··· Records provided ···

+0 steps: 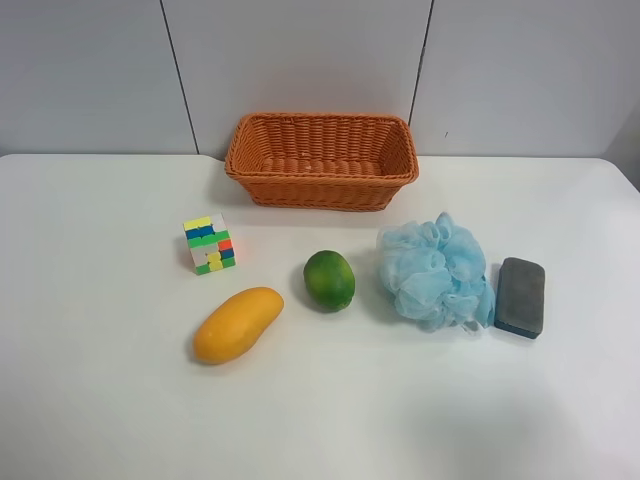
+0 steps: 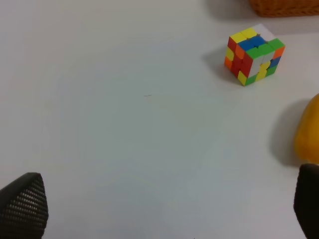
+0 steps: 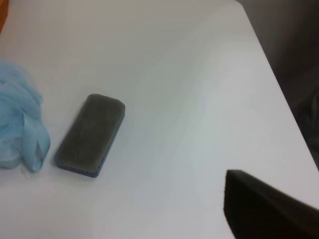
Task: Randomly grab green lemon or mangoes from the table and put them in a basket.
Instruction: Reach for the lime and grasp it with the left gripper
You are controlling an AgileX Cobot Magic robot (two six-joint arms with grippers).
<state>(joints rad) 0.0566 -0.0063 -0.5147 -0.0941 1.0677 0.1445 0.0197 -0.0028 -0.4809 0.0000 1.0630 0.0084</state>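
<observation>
You see the mango (image 1: 238, 324) on the table (image 1: 100, 410), then the green lemon (image 1: 329, 280), set apart, probably for clean grabs; the basket (image 1: 320, 190) sits behind them. Left gripper (image 2: 164, 206) spread wide, holding nothing. Right gripper (image 3: 269, 209): one finger shows, can't tell.

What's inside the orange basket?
Nothing I can see: only the basket's own woven floor and walls show. Its near wall hides the front strip of the floor.
</observation>
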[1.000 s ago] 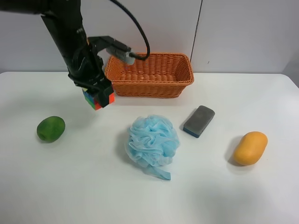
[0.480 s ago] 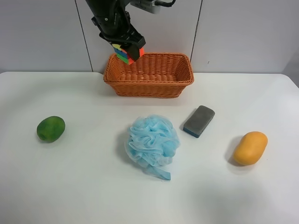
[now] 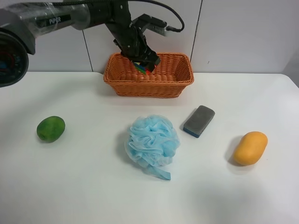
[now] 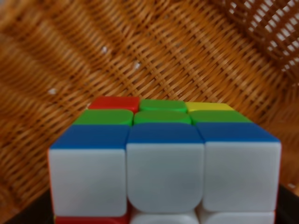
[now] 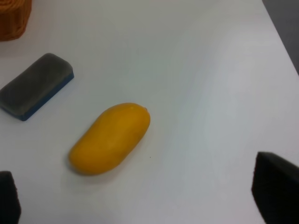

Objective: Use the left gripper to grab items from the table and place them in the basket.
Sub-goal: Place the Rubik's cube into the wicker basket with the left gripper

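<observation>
Black fingers of the left gripper [image 3: 145, 62] are clamped on the puzzle cube [image 4: 163, 163]. On my left wrist feed the cube fills the frame, white face toward the lens, with a sliver of black finger at each lower corner. Gripper and cube sit inside the mouth of the basket [image 3: 149, 88], wicker wall close behind them. I cannot tell whether the cube touches the basket floor.

Outside the basket, on the table [image 3: 84, 186], the eraser [image 3: 199, 120] is the nearest item to the gripper. The pouf [image 3: 152, 140] lies a little farther off, toward the table's front. The green mango [image 3: 51, 128] is well apart from the gripper toward the exterior high view's left, and the yellow-orange mango [image 3: 250, 148] is farthest, beyond the eraser.

On my right wrist feed, the right gripper [image 5: 142, 196] is spread wide over the table near that yellow-orange mango.
</observation>
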Robot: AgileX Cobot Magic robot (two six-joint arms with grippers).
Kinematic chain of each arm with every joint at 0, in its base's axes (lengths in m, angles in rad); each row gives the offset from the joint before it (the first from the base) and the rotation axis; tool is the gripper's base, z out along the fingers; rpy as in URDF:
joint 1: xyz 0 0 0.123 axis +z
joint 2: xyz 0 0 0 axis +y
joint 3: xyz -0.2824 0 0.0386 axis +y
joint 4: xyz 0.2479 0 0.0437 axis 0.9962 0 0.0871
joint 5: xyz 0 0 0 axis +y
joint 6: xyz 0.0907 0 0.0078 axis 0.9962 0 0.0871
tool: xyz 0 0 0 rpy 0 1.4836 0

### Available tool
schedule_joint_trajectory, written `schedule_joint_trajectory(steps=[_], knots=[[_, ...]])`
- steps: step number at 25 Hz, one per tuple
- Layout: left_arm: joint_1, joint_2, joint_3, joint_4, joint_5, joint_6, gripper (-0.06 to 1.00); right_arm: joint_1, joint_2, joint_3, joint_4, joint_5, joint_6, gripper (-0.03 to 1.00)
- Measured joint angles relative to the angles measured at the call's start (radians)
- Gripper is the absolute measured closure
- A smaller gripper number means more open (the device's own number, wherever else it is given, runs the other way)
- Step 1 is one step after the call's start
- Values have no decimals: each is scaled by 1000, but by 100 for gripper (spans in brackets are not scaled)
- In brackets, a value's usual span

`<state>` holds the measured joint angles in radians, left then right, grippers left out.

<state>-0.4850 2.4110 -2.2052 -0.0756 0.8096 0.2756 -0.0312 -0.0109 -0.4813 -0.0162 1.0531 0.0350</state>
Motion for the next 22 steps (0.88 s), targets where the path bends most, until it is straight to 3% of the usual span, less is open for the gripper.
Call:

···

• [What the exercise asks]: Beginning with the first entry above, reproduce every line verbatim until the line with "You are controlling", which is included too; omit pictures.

• [Answer to this exercise]:
+0 steps: 
+0 steps: 
+0 steps: 
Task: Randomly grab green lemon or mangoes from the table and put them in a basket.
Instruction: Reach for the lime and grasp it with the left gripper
You are controlling an AgileX Cobot Magic robot (two six-joint arms with grippers).

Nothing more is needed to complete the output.